START Data for this exercise

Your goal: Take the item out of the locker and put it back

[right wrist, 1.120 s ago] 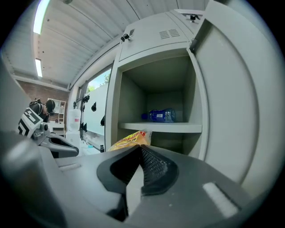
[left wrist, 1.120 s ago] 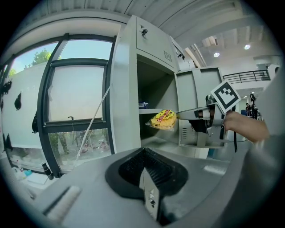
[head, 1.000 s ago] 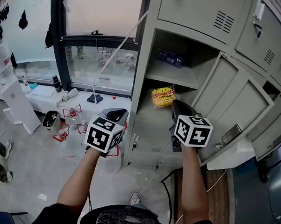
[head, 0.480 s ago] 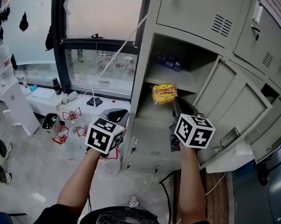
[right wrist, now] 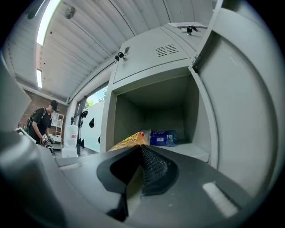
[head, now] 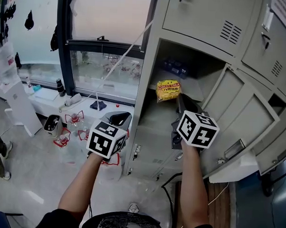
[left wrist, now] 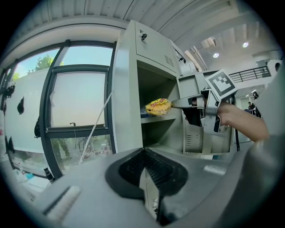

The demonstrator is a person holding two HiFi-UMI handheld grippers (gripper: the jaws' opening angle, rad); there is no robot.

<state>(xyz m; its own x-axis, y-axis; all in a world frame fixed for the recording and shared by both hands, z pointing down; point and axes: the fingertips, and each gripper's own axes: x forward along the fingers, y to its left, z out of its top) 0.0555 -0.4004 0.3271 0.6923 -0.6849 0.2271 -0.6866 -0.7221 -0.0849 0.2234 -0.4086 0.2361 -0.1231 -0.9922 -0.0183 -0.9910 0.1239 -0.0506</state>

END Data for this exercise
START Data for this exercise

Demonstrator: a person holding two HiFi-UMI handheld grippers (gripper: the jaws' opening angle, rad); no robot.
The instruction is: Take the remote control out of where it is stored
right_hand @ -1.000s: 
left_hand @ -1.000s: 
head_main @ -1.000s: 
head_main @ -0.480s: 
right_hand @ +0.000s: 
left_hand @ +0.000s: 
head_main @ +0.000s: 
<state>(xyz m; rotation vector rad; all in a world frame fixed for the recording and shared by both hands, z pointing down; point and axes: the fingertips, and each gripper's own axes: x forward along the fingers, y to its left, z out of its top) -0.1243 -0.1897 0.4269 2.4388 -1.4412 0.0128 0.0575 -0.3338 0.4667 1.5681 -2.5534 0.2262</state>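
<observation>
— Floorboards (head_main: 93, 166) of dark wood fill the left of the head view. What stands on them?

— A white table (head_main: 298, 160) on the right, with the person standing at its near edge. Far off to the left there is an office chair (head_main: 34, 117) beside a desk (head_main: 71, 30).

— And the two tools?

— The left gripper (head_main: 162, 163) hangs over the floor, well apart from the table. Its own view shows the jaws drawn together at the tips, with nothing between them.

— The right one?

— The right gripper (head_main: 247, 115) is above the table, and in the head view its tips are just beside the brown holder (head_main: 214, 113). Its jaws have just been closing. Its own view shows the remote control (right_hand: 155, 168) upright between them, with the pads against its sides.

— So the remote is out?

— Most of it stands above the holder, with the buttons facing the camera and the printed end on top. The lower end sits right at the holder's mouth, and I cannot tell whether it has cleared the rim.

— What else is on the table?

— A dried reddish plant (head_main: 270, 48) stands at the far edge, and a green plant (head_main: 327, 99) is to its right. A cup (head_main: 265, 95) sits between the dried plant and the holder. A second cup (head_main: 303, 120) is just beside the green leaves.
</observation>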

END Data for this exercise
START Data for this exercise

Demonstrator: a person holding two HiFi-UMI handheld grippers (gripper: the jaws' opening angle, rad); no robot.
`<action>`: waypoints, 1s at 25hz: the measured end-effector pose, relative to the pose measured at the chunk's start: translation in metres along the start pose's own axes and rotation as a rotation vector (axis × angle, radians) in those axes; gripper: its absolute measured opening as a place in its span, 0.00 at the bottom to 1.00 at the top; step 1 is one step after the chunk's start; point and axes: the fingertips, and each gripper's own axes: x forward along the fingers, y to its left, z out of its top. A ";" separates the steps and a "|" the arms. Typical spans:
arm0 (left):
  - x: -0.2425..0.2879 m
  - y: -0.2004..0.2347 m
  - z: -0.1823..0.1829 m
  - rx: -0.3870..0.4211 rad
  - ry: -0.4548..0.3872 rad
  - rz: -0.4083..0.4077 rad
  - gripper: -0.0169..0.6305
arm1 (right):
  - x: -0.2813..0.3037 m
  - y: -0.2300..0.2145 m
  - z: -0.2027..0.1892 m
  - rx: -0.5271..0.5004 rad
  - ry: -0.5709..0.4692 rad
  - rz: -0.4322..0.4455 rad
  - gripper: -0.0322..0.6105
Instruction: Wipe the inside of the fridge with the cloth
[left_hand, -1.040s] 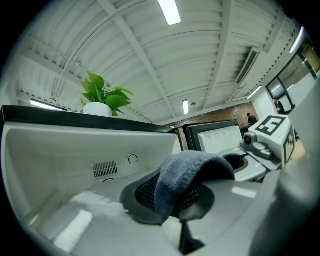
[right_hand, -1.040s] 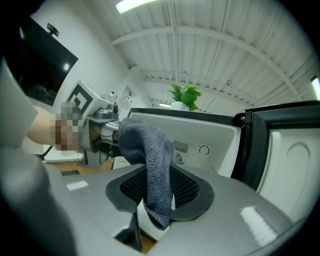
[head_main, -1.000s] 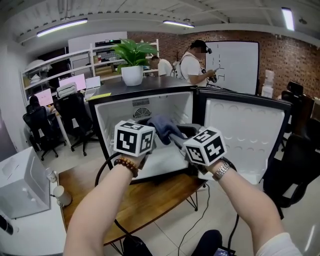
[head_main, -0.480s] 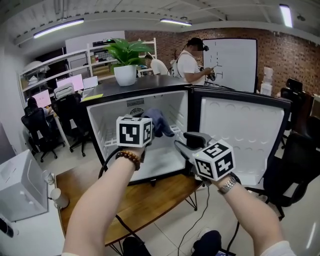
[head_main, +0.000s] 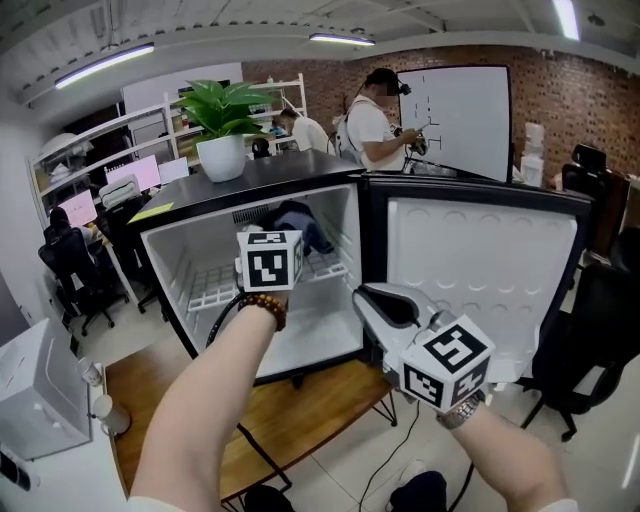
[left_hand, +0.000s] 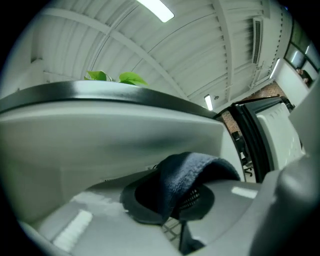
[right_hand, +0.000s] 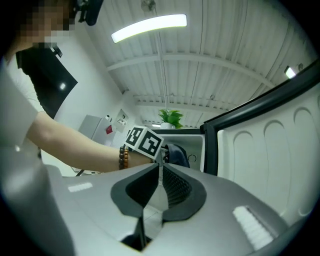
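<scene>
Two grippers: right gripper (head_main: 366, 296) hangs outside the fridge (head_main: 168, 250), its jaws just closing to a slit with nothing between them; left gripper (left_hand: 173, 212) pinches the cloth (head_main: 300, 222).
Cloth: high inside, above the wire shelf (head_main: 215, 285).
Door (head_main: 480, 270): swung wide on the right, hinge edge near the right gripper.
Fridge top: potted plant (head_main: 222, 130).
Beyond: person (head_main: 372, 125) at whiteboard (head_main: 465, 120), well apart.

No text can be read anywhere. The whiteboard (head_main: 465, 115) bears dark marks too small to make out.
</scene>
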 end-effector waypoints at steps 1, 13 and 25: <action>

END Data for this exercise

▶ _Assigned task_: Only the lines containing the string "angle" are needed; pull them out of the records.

▶ _Your response_:
The demonstrator is a person holding two HiFi-UMI handheld grippers (gripper: the jaws' opening angle, rad); there is no robot.
Demonstrator: a person holding two HiFi-UMI handheld grippers (gripper: the jaws' opening angle, rad); no robot.
Demonstrator: a person holding two HiFi-UMI handheld grippers (gripper: the jaws' opening angle, rad); no robot.
`<action>`: waypoints, 1s at 25hz: the measured end-effector pose, relative to the pose measured at the chunk's start: translation in metres along the start pose's own axes and rotation as a rotation vector (axis × angle, radians) in those axes; gripper: its absolute measured opening as a place in its span, 0.00 at the bottom to 1.00 at the top; step 1 is one step after the chunk's start; point and axes: the fingertips, and each gripper's own axes: x forward along the fingers, y to its left, z out of its top. A ";" separates the steps and a "|" the arms. Typical spans:

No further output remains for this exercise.